#### PROBLEM REQUIREMENTS:
Would you work out how many lines below include the word "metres"? Only that number is wanted.

#### DATASET CONTENT:
**********

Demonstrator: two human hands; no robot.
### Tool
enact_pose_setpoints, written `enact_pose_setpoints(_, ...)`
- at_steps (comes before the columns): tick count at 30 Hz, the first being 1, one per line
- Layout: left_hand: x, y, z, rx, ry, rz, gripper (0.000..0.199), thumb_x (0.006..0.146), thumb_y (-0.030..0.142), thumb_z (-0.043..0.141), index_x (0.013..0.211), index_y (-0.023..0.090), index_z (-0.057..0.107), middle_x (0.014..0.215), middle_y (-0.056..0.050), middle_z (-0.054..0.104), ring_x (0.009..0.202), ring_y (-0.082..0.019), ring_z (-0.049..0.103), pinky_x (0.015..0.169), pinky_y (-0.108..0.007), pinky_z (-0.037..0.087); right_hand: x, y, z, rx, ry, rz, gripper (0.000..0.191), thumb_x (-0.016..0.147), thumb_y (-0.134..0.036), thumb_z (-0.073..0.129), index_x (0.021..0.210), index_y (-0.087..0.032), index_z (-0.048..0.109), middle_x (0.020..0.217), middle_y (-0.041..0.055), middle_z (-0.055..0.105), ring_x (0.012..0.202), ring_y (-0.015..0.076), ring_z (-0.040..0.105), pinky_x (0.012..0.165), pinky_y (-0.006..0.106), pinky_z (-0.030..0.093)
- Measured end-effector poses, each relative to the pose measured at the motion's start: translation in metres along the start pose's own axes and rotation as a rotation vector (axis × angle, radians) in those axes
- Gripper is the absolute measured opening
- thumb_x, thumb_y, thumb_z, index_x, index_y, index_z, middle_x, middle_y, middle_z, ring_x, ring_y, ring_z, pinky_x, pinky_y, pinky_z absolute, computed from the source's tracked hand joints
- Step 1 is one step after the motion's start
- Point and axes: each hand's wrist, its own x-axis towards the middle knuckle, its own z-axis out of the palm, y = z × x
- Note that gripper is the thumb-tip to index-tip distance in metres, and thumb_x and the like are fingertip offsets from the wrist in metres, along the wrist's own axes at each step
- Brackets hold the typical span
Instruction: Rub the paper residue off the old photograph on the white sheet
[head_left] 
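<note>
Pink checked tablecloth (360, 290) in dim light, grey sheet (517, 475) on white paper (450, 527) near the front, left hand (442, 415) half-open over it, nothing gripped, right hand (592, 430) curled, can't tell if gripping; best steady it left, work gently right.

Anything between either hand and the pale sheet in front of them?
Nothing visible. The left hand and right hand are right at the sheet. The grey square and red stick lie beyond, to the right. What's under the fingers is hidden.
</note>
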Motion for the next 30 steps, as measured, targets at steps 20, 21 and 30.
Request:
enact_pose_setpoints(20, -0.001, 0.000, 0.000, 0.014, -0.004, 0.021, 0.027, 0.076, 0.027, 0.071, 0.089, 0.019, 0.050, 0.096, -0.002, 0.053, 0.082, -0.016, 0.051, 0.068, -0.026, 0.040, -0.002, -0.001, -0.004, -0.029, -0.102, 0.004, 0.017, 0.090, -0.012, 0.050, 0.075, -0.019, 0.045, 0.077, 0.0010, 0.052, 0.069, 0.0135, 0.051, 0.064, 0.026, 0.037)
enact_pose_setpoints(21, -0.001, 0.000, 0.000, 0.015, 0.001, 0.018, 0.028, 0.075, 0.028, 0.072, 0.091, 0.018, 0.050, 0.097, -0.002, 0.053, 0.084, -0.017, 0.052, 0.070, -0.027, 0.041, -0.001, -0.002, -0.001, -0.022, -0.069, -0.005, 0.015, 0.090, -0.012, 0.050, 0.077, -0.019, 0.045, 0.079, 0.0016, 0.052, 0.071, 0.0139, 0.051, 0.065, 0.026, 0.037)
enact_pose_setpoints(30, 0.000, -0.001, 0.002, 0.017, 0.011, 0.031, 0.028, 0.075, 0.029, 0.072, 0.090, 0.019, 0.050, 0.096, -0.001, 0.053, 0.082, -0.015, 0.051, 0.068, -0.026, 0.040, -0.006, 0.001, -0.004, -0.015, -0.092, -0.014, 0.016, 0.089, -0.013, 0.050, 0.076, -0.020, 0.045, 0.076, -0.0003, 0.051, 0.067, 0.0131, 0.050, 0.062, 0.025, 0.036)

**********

#### RESULT:
2